Week-End for Three is a 1941 American comedy film directed by Irving Reis and starring Dennis O'Keefe, Jane Wyatt and Edward Everett Horton. It was produced and distributed by RKO Pictures.

==Synopsis==
Young married couple Jim and Ellen Craig plan a weekend away together but are interrupted by the arrival of the brash Randy Bloodworth, who knew them before they were married.

==Cast==
- Dennis O'Keefe as Jim Craig
- Jane Wyatt as Ellen Craig
- Phillip Reed as Randy Bloodworth
- Edward Everett Horton as Fred Stonebraker
- ZaSu Pitts as Anna
- Franklin Pangborn as Number Seven
- Marion Martin as Mrs.

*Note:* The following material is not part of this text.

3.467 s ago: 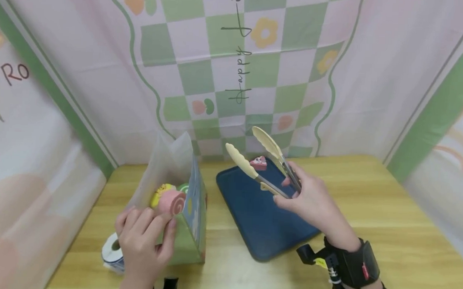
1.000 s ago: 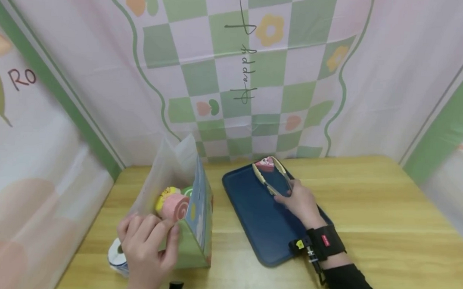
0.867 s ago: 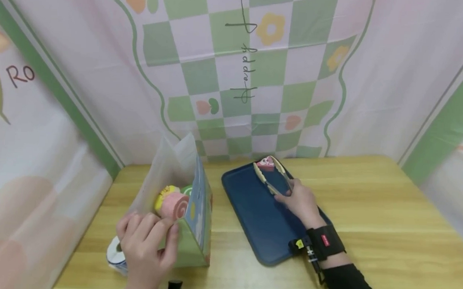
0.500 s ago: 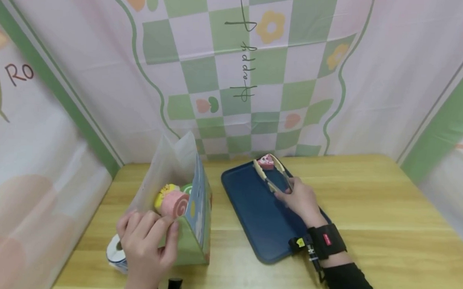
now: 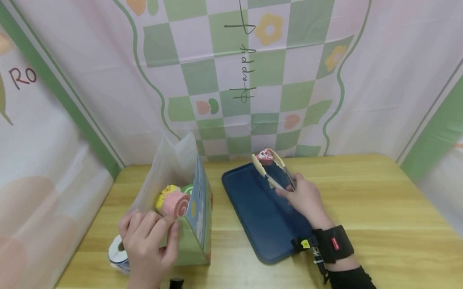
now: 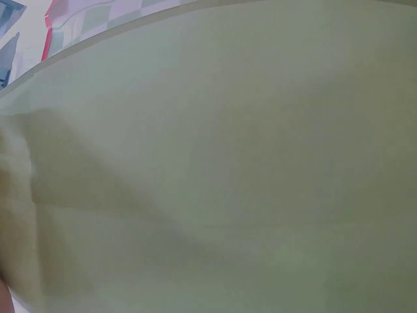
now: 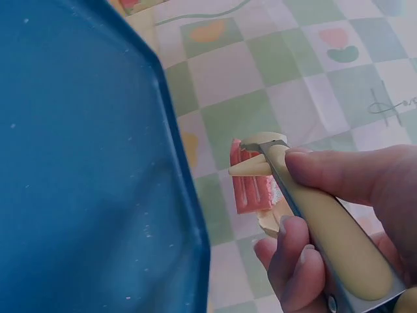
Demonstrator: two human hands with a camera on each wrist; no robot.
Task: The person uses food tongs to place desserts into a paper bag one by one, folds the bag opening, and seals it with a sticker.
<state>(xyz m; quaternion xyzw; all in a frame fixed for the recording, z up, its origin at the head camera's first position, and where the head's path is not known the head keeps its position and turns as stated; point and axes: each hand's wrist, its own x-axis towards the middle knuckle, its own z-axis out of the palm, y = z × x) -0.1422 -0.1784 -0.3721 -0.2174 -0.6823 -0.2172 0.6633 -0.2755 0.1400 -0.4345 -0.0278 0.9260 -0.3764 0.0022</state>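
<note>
My right hand (image 5: 306, 200) grips a pair of tongs (image 5: 258, 166) with cream scalloped tips. Pinched between those tips is a pink toy cake slice (image 5: 264, 157), raised over the far end of the dark blue tray (image 5: 259, 219). The right wrist view shows the slice (image 7: 244, 192) with its ridged side and my thumb along the tongs' cream handle (image 7: 332, 241). With curled fingers, my left hand (image 5: 147, 240) holds the near rim of an upright paper bag (image 5: 192, 244). Inside lie a pink swiss roll (image 5: 173, 204), a yellow piece (image 5: 165, 194) and a green roll (image 5: 188, 188). Bag paper fills the left wrist view.
A white roll of tape or labels (image 5: 117, 250) stands left of the bag, partly behind my left hand. The wooden table (image 5: 391, 220) extends to the right of the tray. Behind it hangs a checkered cloth (image 5: 234, 78).
The tongs came down from above the tray to the cake slice and closed on it. Now the slice is lifted off the tray's far end. My left hand stays on the bag.
</note>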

Weatherby
- Hans Conried as Desk Clerk
- Mady Lawrence as Miss Bailey
- Brooks Benedict as Old Field Inn Patron
- Jack Gargan as Old Field Inn Patron
- Russell Wade as Old Field Inn Patron
- Marie Windsor as Old Field Inn Patron

==Reception==
The film lost over $100,000 at the box office.

==Radio adaptation==
Week-End for Three was broadcast on the radio program Stars in the Air March 27, 1952. The 30-minute episode starred Dennis O'Keefe, Barbara Britton and Harry von Zell.

==Bibliography==
- Fetrow, Alan G. Feature Films, 1940-1949: a United States Filmography. McFarland, 1994.